**What is needed**:
For each line of the listing below that contains the string "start", copy the line.
[[ Raw data open ]]
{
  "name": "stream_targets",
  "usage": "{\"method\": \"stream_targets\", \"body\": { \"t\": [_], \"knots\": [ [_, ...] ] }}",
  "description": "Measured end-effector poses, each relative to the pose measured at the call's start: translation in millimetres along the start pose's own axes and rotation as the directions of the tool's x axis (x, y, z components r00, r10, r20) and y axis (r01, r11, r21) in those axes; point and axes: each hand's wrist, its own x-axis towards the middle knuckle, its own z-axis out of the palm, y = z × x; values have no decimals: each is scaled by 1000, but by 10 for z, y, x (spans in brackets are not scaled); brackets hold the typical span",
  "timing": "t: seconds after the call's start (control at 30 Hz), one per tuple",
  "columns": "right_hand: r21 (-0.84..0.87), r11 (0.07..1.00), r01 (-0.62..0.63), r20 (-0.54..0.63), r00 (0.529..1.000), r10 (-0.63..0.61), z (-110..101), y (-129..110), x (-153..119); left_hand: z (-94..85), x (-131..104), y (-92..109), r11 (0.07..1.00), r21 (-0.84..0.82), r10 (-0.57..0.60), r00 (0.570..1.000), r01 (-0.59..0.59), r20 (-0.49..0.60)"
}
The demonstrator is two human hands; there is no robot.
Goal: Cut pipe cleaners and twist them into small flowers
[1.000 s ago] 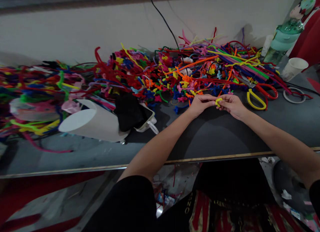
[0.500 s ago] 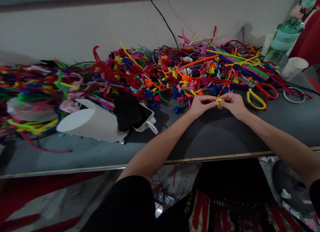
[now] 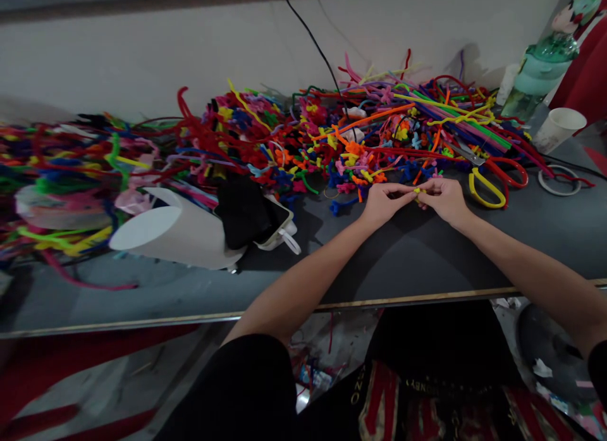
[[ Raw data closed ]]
**Response to the exercise**:
  "description": "Measured end-effector poses, each relative to the pose measured at the call's start: translation in millimetres along the start pose's own axes and rotation as the directions of the tool's x axis (x, y, z components r00, r10, r20) and y axis (r01, r11, r21) in those axes; point and axes: each hand's wrist, its own x-axis towards the middle knuckle, its own z-axis out of the palm, y = z × x; values have no decimals: each is scaled by 1000, but by 10 for z, y, x (spans in brackets are not scaled); brackets hold the typical span",
  "timing": "t: seconds after the call's start (control at 30 Hz), one per tuple",

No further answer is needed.